When you insist that 11-year-old girls receive shots to protect them from dangers attending sexual intercourse, you are sending them a message. In fact, you're even sending their male peers a message. And it is one that conflicts with the message that sexual activity is best left to people who are more mature.

Still, what about those preventable infections and cancers? HPV infection is usually fairly benign; in fact, a study just released by the CDC says about 27 percent of U.S. females aged 14 to 59 years have it. Importantly, only 2.2 percent of those women are carrying one of the two virus strains most likely to lead to cervical cancer. Usually infection is asymptomatic; but in a minority of cases it leads to tiny cauliflower-like bumps on the genitalia (or anus) that will disappear on their own or be zapped off by a doctor. And in a much smaller minority of cases, infection leads to cell irregularities that become cervical cancer.

The 3,670 deaths from cervical cancer expected this year are a tiny fraction of the 270,100 projected female deaths from all cancers. Further, both the incidence and the death rate for cervical cancer are dropping. The incidence was 14.8 per 100,000 women in 1973 according to federal data, but down to 7.1 per 100,000 by 2003. Meanwhile, the incidence of cancer generally increased. "Cervical cancer was the only cancer among the top 15 cancers that decreased in women of all races and ethnicities," according to the American Cancer Society. Cervical cancer death rates declined steadily from 5.6 per 100,000 in 1975 to 2.5 in 2003.

The main reason for the declines in both incidence and death is the Pap test or Pap smear.

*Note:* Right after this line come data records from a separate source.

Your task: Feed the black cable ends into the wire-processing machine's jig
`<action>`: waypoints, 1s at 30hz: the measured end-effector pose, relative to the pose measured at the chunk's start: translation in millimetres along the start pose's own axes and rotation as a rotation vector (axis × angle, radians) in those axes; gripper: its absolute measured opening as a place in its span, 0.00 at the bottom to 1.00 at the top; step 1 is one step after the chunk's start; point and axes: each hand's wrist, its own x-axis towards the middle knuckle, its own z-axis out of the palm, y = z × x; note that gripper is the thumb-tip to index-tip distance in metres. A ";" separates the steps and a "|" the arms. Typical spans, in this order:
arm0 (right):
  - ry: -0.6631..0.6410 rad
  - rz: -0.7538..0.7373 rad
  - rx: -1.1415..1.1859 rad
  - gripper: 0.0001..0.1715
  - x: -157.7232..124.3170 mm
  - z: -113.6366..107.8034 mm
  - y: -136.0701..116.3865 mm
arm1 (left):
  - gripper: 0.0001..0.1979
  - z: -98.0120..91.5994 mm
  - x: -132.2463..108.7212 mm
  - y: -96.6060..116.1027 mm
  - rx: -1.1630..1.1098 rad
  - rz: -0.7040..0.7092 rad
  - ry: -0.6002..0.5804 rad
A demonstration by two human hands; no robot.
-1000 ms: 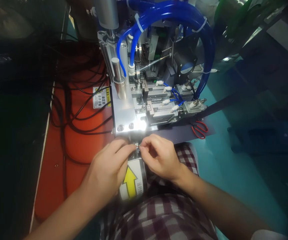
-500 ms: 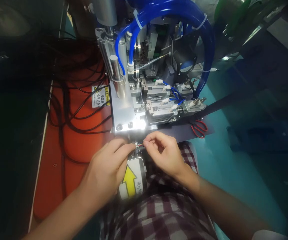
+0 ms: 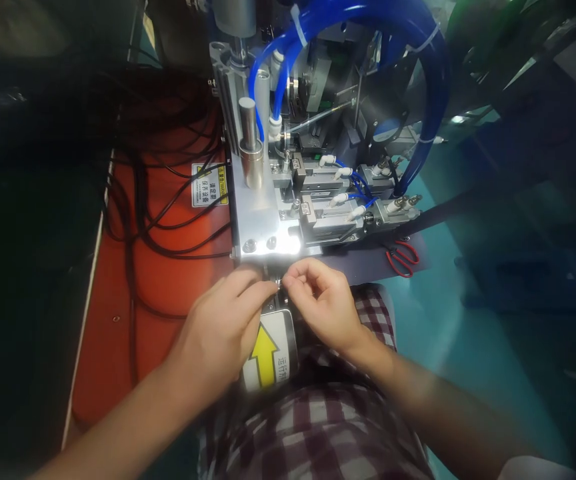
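Orange table [image 3: 168, 293], metal machine [image 3: 263, 220] with blue hoses [image 3: 431, 87]. Left hand [image 3: 223, 323] and right hand [image 3: 321, 303] meet at machine's front edge, each grip clamped on tiny shiny part [image 3: 279, 283].

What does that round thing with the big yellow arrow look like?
The round cylinder with a yellow arrow label lies on its side at the near edge of the grey metal machine. Its white, black-edged label shows a bold yellow arrow pointing toward the machine, with small dark characters beside it. The left hand covers its left side; real contact cannot be told. Just above it, left hand and right hand pinch a tiny shiny piece. A checked cloth lies below.
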 end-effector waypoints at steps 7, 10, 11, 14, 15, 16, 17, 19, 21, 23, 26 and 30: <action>0.038 0.148 0.085 0.08 0.2 1.8 -0.1 | 0.14 0.1 0.3 0.7 0.019 -0.001 0.006; 0.059 0.176 0.112 0.08 0.7 3.0 -1.9 | 0.13 -0.4 0.7 1.2 0.031 0.002 0.007; 0.066 0.177 0.119 0.08 0.9 3.5 -2.3 | 0.13 -0.5 0.8 1.2 0.030 0.005 0.007; 0.069 0.162 0.134 0.08 0.8 5.3 -2.7 | 0.13 -0.4 0.3 0.7 0.022 0.010 0.009; 0.067 0.153 0.136 0.08 0.7 5.8 -2.6 | 0.13 -0.3 0.0 0.4 0.019 0.012 0.008; 0.066 0.145 0.137 0.08 0.5 6.1 -2.4 | 0.13 -0.2 -0.4 0.1 0.018 0.012 0.005; 0.064 0.139 0.139 0.09 0.3 6.4 -2.3 | 0.13 -0.1 -0.6 -0.2 0.018 0.012 0.002; 0.061 0.137 0.141 0.09 0.0 6.6 -2.0 | 0.13 0.1 -0.9 -0.6 0.019 0.013 0.001; 0.056 0.142 0.139 0.09 0.1 6.4 -1.7 | 0.13 0.0 -0.8 -0.7 0.020 0.015 0.003; 0.059 0.148 0.135 0.09 0.5 6.1 -1.4 | 0.13 -0.2 -0.7 -0.6 0.018 0.018 0.004; 0.072 0.164 0.142 0.09 0.7 5.9 -0.8 | 0.13 -0.7 -1.1 -0.3 0.016 0.016 0.001; 0.080 0.208 0.168 0.08 0.2 6.4 -1.2 | 0.14 -0.6 -1.9 -0.4 0.015 0.006 -0.004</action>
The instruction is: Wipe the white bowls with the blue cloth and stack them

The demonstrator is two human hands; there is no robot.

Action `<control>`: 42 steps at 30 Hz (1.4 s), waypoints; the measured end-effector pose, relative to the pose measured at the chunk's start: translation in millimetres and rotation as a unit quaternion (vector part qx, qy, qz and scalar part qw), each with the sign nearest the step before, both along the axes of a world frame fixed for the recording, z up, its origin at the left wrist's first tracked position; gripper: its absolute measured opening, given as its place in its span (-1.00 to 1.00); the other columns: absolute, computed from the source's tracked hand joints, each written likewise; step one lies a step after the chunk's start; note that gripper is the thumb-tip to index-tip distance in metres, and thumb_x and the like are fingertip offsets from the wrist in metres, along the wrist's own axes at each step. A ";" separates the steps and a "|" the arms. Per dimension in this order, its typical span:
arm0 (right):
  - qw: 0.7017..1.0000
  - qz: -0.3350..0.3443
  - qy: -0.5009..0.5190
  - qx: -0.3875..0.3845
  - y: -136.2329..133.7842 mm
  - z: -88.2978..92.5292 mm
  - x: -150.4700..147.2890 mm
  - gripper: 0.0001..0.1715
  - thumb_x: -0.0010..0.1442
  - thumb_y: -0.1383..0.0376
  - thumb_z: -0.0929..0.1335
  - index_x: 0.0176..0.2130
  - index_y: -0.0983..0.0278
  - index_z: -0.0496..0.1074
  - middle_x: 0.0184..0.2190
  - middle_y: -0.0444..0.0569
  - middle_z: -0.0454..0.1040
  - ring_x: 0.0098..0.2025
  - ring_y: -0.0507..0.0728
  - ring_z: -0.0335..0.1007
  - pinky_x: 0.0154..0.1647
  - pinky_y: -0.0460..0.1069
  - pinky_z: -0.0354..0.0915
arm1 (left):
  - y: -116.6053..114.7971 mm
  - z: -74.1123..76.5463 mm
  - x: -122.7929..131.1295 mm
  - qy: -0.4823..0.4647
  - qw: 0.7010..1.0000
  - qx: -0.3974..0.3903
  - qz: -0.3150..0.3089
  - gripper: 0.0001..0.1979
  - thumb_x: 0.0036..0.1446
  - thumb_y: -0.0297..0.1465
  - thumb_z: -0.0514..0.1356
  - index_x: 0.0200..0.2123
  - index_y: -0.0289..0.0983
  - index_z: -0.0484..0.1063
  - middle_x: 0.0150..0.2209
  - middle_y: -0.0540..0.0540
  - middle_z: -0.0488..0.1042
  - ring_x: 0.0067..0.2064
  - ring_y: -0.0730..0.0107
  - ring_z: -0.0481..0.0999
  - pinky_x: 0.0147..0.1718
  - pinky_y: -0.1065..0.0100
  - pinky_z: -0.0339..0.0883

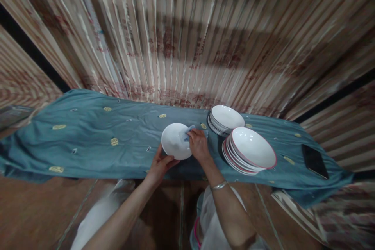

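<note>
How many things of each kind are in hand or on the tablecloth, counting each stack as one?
Handheld white dish: 1
Dish stacks: 2
Pale blue cloth: 1
Dark phone-like device: 1
Total: 5

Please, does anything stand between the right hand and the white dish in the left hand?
Yes, the blue cloth in the right hand, over the right side of the white dish. Nothing else visible is between them.
</note>
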State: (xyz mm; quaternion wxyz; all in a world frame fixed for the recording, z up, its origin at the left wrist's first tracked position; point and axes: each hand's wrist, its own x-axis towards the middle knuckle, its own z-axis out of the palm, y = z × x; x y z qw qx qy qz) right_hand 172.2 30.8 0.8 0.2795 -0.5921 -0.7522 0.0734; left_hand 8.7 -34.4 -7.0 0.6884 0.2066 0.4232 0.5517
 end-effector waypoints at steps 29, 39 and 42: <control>0.905 0.288 0.183 -0.255 -13.6 10.1 -28.6 -0.68 0.04 0.51 0.32 -0.24 0.26 0.57 -0.27 -0.10 0.57 -0.23 0.05 0.47 -0.17 -0.07 0.31 | -7.6 -2.8 -6.4 -0.020 0.999 0.001 -0.028 -0.23 -0.29 -0.58 0.38 0.08 -0.22 0.32 -0.20 -0.04 0.54 -0.23 0.26 0.57 -0.16 0.16 0.49; 0.955 0.184 -0.109 -0.206 -25.6 23.6 -7.7 -0.79 0.14 0.41 0.32 -0.28 0.30 0.57 -0.29 0.01 0.58 -0.17 0.14 0.46 -0.15 -0.03 0.25 | -5.7 -8.5 -7.7 -0.025 0.998 -0.010 -0.055 -0.08 -0.17 -0.56 0.32 0.29 -0.22 0.07 -0.27 -0.04 0.58 -0.29 0.28 0.59 -0.17 0.13 0.50; 0.965 0.111 -0.170 -0.165 -23.7 20.8 -8.1 -0.73 0.16 0.48 0.26 -0.29 0.35 0.55 -0.22 0.13 0.56 -0.07 0.18 0.42 -0.03 0.01 0.25 | -4.9 -8.2 -6.6 -0.027 0.998 -0.013 -0.052 -0.06 -0.16 -0.58 0.32 0.31 -0.20 0.05 -0.27 -0.04 0.59 -0.28 0.27 0.60 -0.17 0.14 0.51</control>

Public health campaigns and individual physicians have sought to convince women to get these tests, in which tiny samples are scraped from the opening of the cervix. Moreover, computer imaging has improved the reading of these smears, leading to fewer false results. Early treatment has also improved, with the use of a laser to vaporize cells showing abnormal growth.

Pap smears are not 100 percent effective at finding cells before they become cancerous, but they have the added benefit of detecting pre-cancerous cells with causes other than HPV. These include other sexually transmitted diseases. Remember, too, that Gardasil prevents only 70 percent of HPV infections that lead to cervical cancer. Thus, even women who have been vaccinated must still be encouraged to get Pap smears every three years.